AIM OF THE EXERCISE: From the listing below, copy only the lines running from the line that contains "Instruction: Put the" to the line that contains "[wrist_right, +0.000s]", both included.

_ _ _ _

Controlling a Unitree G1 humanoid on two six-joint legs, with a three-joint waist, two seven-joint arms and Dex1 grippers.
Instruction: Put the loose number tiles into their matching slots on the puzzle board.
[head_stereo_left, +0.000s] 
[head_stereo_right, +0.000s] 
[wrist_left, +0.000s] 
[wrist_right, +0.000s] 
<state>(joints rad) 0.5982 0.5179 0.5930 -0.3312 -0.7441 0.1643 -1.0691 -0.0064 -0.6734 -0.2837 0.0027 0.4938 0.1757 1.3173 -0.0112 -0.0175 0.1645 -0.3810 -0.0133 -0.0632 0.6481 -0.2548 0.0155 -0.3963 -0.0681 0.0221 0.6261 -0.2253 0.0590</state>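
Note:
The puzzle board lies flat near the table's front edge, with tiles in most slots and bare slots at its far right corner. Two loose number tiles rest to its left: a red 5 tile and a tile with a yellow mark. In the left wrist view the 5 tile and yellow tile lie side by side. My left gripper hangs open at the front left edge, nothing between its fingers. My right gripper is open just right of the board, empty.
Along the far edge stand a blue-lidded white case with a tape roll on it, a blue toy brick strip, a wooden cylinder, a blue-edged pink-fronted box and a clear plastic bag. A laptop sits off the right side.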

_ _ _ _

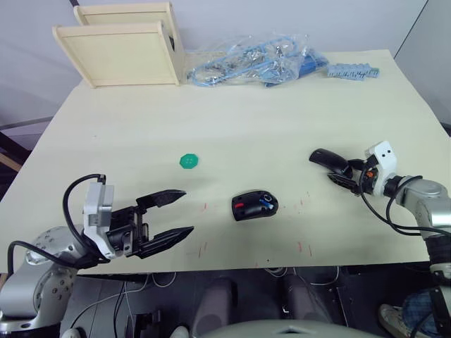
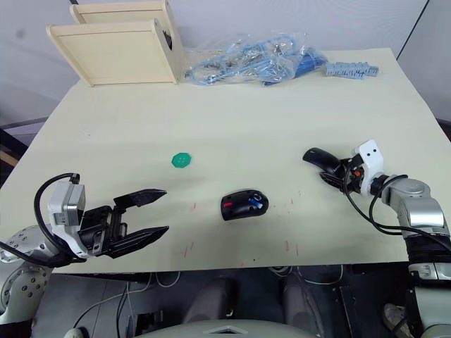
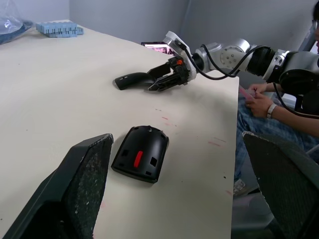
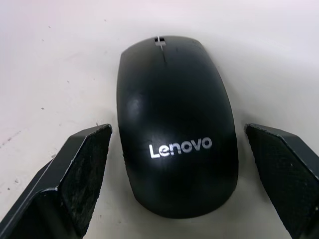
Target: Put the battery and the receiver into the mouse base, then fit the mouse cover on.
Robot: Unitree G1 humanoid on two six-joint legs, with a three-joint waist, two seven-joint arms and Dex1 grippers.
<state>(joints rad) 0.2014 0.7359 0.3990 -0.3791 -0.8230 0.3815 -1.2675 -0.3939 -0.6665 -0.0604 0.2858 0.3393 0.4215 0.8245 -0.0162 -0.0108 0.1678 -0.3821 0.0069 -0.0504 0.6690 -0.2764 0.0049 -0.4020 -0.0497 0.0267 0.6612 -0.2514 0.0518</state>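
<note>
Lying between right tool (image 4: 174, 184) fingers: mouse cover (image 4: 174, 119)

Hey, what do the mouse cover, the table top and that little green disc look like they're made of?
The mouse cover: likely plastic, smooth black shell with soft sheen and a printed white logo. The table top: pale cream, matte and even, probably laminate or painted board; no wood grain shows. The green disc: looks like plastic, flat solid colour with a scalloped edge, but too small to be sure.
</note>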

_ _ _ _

COMPLETED TASK:
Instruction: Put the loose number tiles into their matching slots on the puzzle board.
[head_stereo_left, +0.000s] 
[head_stereo_right, +0.000s] 
[wrist_left, +0.000s] 
[wrist_right, +0.000s] 

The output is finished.